As used herein, “radiation detector” means any spectroscopic radiation detector used or capable of use when conducting spectral analysis of radionuclides. This includes, but is not limited to, organic and inorganic scintillation detectors (NaI, LaBr3, SrI2, CsI, BGO, YSO, LSO, and the like), semiconductor detectors (HPGe, CZT, PbI, PIN diodes, PIPS, surface barrier, and the like) as well as gaseous detectors (proportional counters) suitable for spectroscopy. Moreover, “radiation detector” may also refer to combinations of the aforementioned detectors including hybrid systems of different component detector types.
As used herein, “universal peak shape” means any data array or data structure used to represent an empirical dataset or analytic function associated with a spectroscopic radiation detector peak shape envelope. This term may in some cases be interchanged with the phrase “peak shape” depending on the context of the discussion herein.
A typical application context for the present invention is generally illustrated in FIG. 3 (0300), wherein a graphical depiction of some of the basic components of a spectroscopy system are shown. Within this context, a counting chamber (0311, 0321) is provided, and includes a radiation detector (0312, 0322) that is appropriate for the type of radiation being measured. For example, alpha spectroscopy might require use of a passivated implanted planar silicon (PIPS) detector or the like, while gamma spectroscopy might require use of an HPGe detector or the like.

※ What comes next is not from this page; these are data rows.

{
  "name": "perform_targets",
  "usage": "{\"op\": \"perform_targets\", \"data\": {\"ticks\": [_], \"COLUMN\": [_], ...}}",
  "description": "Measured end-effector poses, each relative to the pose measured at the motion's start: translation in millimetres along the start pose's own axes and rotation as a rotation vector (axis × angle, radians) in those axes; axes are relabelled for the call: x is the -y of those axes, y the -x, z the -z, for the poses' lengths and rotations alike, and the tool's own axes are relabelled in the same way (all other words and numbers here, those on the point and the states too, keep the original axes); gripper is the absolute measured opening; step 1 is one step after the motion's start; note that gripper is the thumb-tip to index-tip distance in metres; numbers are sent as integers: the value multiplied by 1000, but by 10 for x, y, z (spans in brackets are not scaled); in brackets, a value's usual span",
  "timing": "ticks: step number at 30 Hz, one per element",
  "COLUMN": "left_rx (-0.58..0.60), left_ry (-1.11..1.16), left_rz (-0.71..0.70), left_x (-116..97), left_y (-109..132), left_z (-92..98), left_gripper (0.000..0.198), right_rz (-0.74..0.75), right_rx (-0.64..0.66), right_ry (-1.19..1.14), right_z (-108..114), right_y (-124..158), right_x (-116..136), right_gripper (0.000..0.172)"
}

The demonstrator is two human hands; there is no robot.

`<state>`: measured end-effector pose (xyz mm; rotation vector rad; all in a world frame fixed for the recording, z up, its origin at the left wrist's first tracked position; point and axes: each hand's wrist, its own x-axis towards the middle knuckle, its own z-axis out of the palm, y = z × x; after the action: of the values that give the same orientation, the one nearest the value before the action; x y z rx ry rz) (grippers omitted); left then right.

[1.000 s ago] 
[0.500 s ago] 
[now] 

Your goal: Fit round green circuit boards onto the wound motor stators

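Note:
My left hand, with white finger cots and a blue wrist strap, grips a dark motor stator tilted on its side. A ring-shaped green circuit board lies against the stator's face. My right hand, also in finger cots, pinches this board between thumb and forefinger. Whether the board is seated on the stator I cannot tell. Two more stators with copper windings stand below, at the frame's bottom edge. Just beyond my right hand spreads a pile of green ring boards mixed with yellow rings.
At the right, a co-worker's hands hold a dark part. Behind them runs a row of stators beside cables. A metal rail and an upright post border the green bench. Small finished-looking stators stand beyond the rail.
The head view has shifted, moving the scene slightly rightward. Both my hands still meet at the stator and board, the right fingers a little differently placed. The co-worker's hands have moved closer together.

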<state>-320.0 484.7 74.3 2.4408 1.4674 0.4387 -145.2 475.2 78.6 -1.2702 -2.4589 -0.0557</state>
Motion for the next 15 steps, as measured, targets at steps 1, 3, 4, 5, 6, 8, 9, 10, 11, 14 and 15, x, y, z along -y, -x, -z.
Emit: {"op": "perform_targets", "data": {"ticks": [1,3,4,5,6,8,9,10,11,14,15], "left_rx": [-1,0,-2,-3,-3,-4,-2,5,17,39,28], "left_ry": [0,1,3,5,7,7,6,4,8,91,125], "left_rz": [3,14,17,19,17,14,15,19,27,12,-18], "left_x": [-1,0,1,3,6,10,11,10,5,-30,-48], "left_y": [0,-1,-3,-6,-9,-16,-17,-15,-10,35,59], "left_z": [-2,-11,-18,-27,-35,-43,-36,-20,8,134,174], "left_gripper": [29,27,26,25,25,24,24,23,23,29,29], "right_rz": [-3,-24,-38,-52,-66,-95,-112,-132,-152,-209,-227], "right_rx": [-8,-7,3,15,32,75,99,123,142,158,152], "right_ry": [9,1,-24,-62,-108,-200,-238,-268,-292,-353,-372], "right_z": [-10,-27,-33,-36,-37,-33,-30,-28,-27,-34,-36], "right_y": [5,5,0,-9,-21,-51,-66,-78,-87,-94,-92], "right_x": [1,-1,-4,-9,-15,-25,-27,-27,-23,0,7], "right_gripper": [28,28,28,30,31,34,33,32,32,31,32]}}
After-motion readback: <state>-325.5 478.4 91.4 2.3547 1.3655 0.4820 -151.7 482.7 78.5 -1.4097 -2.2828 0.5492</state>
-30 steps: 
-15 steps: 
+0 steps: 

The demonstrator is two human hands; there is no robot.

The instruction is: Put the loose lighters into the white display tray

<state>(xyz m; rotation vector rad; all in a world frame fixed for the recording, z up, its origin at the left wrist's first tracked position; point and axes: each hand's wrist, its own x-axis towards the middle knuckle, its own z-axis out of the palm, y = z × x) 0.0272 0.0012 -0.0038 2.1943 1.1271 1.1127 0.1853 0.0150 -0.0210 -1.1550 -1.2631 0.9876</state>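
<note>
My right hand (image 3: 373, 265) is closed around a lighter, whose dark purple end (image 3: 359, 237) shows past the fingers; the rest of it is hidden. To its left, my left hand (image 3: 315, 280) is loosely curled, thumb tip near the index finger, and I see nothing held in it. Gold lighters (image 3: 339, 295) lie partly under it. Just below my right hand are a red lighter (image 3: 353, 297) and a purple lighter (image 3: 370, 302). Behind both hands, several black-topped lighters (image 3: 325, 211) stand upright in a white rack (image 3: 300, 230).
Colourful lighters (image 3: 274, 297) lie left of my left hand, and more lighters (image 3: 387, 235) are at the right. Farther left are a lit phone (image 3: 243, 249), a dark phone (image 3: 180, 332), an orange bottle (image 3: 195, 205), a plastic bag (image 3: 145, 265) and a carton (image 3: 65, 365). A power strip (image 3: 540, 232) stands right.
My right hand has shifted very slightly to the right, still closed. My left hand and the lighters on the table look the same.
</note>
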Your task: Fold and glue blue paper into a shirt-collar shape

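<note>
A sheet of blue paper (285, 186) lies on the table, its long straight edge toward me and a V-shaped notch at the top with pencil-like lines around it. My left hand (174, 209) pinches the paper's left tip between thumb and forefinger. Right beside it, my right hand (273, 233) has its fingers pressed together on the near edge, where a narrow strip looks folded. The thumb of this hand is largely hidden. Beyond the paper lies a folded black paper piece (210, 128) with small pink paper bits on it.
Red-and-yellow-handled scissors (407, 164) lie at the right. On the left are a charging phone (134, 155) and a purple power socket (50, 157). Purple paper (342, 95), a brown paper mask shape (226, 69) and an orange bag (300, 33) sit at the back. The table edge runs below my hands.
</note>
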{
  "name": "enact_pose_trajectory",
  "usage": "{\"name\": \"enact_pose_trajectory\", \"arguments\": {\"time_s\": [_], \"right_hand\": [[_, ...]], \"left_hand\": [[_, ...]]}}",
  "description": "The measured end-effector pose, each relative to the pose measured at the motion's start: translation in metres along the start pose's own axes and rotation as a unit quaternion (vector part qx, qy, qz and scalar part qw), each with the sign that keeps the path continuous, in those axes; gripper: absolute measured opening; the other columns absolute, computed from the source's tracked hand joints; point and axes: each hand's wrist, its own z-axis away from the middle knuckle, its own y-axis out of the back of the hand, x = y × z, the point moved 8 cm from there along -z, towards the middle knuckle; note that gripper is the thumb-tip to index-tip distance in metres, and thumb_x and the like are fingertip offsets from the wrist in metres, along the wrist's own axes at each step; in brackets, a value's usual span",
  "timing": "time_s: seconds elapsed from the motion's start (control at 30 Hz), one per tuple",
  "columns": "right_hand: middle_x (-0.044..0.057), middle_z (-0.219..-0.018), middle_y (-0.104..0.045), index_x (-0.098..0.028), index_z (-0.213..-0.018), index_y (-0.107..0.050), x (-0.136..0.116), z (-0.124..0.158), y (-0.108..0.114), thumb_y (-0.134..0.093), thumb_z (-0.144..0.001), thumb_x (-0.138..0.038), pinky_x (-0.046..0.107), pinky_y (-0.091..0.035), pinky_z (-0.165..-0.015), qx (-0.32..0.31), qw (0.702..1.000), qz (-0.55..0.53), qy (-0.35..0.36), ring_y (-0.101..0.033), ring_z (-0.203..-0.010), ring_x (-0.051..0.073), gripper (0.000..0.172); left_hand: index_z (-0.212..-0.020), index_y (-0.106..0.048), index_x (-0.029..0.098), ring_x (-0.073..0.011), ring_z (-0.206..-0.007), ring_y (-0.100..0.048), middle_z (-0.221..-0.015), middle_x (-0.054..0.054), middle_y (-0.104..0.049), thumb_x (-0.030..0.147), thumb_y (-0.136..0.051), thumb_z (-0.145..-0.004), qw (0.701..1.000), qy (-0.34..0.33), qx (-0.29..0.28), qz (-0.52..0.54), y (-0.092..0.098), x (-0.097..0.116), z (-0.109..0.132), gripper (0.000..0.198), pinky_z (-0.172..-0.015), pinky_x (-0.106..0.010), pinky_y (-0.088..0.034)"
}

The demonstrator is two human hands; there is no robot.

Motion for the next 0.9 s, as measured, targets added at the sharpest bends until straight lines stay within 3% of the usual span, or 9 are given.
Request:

The detector (0312, 0322) output and signal conditioning circuitry generates a signal that is supplied to a multi-channel spectrum analyzer (0301). The analyzer (0301) contains a computing device capable of counting the detected radiation at various channel energies (or “bins”) for subsequent spectral analysis. The analyzer device (0301) may include a dedicated user terminal (0302), or may be connected by a network (0303) to one or more remote user computing devices (0304). To utilize the spectroscopy system, a user inserts a calibration radionuclide of known energy emissions into the counting chamber where the radionuclide emissions are detected and counted by the analyzer (0301). Following calibration, the analyzer (0301) determines the energy distribution of emissions of a new source, applies the appropriate peak shape templates and other calibrations to analyze the radionuclide, and reports the results to one (0302) or more users (0304).
The present invention as it relates to a spectrometer calibration system in a preferred exemplary embodiment can typically be depicted as shown in FIG. 4 (0400) wherein the radiation source (0401) is detected with a radiation detector (0402) and processed by a computer system (0403) running under control of calibration software retrieved from a computer readable medium (0404). Within this context, software implementing a calibration abstraction layer (0405) implements a data interpolation algorithm (0406) to model peak shape functions using a variety of data source arrays (0407) that may be derived from analytic functions (0408) and/or empirical data (0409). The results of the calibration software (0405, 0406) is calibration data (0410) for the radiation detector (0402).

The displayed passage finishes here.